Por outro lado, a cana-de-açucar pode ter a sua produção elevada. Mas, será que a tecnologia providenciará alimentos com base na cana? Ou uma alimentação artificial poderia suprir nossas necessidades? Segundo o estudo “Alcançar segurança alimentar face às mudanças climáticas” da Comissão para a Agricultura Sustentável e Mudanças Climáticas, sim. “Os sistemas alimentares devem mudar para melhor satisfazer as necessidades humanas e, a longo prazo, estarem em equilíbrio com os recursos planetários. Isto obrigará a grandes intervenções, a nível local e global, para transformar os padrões atuais de produção, distribuição e consumo de alimentos. Será necessário o investimento, a inovação e o esforço deliberado para capacitar as populações mais vulneráveis do mundo no sentido de construírem um sistema alimentar global que se adapte às mudanças climáticas e garanta a segurança alimentar, ao mesmo tempo que minimize as emissões de gases com efeito de estufa e sustente a nossa base de recursos naturais”. Quanto a uma suplementação artificial, como a carne em pó, por exemplo, a Dra.
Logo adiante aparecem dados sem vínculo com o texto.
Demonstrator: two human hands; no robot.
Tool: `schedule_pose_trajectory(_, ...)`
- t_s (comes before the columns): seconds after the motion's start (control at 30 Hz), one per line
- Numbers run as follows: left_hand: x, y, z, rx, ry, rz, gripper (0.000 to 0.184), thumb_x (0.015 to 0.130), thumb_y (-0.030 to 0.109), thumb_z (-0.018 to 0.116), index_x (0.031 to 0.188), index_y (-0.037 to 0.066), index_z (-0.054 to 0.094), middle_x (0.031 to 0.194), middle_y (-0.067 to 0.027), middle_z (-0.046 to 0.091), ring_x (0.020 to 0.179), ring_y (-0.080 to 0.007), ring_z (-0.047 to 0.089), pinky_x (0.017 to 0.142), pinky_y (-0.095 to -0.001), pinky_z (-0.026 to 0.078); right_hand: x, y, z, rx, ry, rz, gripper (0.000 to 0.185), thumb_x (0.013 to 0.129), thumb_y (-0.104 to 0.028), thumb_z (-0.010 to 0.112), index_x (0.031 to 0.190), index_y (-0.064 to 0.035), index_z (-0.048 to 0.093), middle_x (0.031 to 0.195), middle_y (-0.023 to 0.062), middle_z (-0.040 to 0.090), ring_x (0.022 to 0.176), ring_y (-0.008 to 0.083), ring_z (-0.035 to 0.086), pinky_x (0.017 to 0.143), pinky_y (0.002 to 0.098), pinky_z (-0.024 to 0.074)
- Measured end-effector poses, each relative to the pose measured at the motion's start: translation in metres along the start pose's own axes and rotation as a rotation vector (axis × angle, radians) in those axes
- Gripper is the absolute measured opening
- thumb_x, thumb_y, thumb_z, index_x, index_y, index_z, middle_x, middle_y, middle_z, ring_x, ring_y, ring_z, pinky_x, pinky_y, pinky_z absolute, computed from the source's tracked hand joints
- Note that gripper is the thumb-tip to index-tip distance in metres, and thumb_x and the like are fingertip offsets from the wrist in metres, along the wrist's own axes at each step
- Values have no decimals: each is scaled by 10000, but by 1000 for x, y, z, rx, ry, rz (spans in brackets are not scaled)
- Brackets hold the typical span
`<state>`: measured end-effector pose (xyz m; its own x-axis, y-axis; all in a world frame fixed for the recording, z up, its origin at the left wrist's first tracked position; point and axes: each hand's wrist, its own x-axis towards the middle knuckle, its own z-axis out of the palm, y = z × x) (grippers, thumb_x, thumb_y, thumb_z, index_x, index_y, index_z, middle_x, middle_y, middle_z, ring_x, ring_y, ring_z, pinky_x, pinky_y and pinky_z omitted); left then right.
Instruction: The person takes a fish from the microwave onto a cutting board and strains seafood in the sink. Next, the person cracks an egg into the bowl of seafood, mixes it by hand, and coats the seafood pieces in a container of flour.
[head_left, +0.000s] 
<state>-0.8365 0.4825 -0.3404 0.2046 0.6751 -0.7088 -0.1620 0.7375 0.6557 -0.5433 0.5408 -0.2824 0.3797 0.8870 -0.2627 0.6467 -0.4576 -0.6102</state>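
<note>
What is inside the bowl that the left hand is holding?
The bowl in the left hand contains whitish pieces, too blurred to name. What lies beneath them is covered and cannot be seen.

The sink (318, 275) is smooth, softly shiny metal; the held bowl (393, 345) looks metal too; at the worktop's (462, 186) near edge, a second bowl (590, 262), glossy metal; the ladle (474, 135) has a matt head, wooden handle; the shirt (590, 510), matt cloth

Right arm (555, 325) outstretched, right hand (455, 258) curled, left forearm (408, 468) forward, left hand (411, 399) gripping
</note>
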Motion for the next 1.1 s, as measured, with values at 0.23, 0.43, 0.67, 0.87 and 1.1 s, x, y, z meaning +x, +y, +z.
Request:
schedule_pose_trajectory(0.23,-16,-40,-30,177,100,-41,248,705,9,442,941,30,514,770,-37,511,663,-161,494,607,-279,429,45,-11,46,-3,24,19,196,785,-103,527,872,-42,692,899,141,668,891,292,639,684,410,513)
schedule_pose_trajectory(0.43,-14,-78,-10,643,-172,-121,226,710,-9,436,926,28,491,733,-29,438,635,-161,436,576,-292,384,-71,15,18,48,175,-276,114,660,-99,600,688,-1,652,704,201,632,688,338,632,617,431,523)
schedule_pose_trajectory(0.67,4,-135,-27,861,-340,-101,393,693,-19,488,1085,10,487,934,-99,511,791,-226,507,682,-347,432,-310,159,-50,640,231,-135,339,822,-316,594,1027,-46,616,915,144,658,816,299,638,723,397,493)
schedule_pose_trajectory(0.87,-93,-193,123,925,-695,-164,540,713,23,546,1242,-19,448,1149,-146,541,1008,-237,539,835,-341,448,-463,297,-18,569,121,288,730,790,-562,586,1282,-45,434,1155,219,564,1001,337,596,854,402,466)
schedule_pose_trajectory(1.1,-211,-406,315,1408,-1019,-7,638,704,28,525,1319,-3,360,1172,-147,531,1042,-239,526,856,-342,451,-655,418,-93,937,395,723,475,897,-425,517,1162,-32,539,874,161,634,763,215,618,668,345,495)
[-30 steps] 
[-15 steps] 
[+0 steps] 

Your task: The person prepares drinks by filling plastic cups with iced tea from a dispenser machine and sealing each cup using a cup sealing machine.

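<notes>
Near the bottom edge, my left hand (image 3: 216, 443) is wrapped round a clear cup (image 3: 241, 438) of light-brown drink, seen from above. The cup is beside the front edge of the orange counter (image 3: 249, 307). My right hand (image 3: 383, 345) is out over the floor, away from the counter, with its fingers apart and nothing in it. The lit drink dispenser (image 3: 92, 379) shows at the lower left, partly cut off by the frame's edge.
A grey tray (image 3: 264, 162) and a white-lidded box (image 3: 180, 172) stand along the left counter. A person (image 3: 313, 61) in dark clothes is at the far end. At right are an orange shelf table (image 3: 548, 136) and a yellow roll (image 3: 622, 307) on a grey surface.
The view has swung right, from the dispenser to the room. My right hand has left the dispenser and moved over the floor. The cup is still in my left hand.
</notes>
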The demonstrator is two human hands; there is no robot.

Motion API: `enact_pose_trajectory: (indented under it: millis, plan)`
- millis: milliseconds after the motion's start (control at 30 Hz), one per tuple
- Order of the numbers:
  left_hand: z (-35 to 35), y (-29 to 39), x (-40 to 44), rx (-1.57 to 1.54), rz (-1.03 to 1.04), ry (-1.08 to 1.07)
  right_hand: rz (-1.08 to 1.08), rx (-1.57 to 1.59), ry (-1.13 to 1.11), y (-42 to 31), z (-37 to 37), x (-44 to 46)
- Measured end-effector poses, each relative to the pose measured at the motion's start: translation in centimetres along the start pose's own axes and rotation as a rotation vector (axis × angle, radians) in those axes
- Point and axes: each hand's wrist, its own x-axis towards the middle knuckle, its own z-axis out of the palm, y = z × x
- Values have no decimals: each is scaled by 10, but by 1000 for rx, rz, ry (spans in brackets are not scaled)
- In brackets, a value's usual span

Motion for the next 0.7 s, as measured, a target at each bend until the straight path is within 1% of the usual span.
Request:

Eliane Petean explica: “Vejamos que, na natureza, não existem alimentos que contenham apenas um componente. Podemos citar uma laranja. Ela não contém somente a vitamina C, mas outras substâncias. Então, uma alimentação com base em suplementos artificiais não seria adequada ao bom funcionamento do organismo, pois eles causariam um desequilíbrio, já que eles são indicados quando existe uma necessidade do corpo. Os perigos de uma dieta à base de suplementos artificiais é que o uso deles podem apresentar efeitos colaterais.”
A COP 21 e suas resoluções apontam que há, ao menos, o reconhecimento de que as mudanças climáticas gerarão sérios problemas na produção de alimentos. Para o professor Klaudio Coffani, “embora nós tenhamos condições de produzir exportações de mercados globais de alimentos, é necessário ajudar a estabilizar o preço e o suprimento dos alimentos dentro de regiões afetadas. No Nordeste brasileiro vai faltar comida e produção, mais do que já ocorre. Então, nós temos que, identificando tal problema, já trabalhar a produção em outras áreas do Brasil pra mandar para lá, ou já alinhar contratos prévios para comprar do exterior e mandar para lá essa comida. Esse problema de compensar deficiências regionais com alimentos produzidos em outras regiões ocorrerá em todos os lugares do mundo.” Ele aponta essa solução, mas garante que não é uma adaptação estratégica. Se faz necessário o fomento de alterações de consumo na população para que elas comprem mais produtos locais para não ficarem dependentes da produção externa, muito menos da variação de preços. “Assim, é necessário alinhar a política comercial com problemas climáticos e permitir a abertura comercial para enfrentar isso de maneira a não gerar a carência ou elevação drástica dos preços que gera inflação e aumenta da miséria e da fome pelo mundo.” – conclui Cóffani.